Task directions » Sort through the material below and copy each line with "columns".

Provided data »

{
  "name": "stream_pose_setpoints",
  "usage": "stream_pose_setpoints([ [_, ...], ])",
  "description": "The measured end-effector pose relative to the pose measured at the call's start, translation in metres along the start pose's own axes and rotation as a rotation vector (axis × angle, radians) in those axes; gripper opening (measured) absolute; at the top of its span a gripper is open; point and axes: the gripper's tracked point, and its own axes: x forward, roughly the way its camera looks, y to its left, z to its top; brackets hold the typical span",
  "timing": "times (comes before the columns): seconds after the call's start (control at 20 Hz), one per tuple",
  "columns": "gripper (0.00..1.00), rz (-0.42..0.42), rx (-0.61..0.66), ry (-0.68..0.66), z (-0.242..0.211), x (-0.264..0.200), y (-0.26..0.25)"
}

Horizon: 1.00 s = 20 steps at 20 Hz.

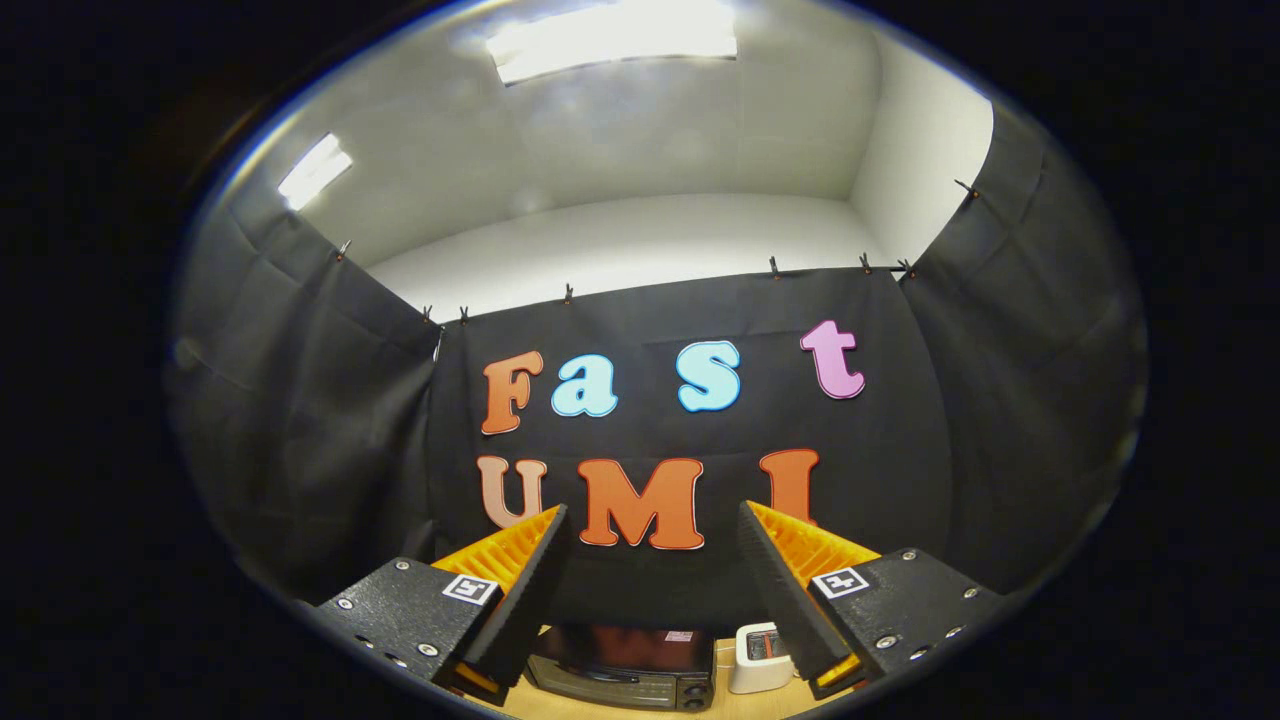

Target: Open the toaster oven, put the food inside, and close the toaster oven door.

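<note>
In the gripper view, the gripper (655, 560) is pointing up toward the booth's black cloth wall (300, 430), and its two fingers (525, 580) are standing spread wide apart at the bottom of the frame, released and grasping nothing. The gap between them is showing the cloth wall and, lower down, the table.

The toaster oven (625, 668) is sitting at the bottom centre of the frame, low between the two fingers and well beyond them, resting on a light wooden tabletop (725, 705). Its door, dark glass with a reddish reflection, is appearing closed, and a handle bar is running across its front; knobs are showing at its lower right corner. Just to the right of the oven, a small white appliance (757, 658) with slots in its top is standing on the same tabletop, partly hidden behind the right finger.

Above the cloth, in the upper half of the frame, a white wall (640, 240) and ceiling are showing, with a bright light panel (612, 38) at top centre and another (314, 172) at upper left. Small clips (773, 267) are holding the cloth along its top edge.
</note>
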Motion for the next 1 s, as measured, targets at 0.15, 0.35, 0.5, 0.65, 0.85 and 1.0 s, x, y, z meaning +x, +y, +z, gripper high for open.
stream_pose_setpoints([
  [0.15,0.98,0.018,0.016,0.004,-0.013,0.005,0.008],
  [0.35,0.98,0.054,0.059,0.04,-0.048,0.015,0.017],
  [0.5,0.98,0.057,0.077,0.074,-0.085,0.024,0.021],
  [0.65,0.98,0.014,0.07,0.104,-0.127,0.035,0.022],
  [0.85,0.98,0.012,0.033,0.179,-0.191,0.05,0.041],
  [1.0,0.98,0.046,0.029,0.263,-0.244,0.056,0.064],
])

Your response »
  "timing": "times (comes before the columns): seconds after the call's start (control at 20 Hz), one per tuple",
  "columns": "gripper (0.00..1.00), rz (-0.42..0.42), rx (-0.61..0.66), ry (-0.68..0.66), z (-0.242..0.211), x (-0.264..0.200), y (-0.26..0.25)"

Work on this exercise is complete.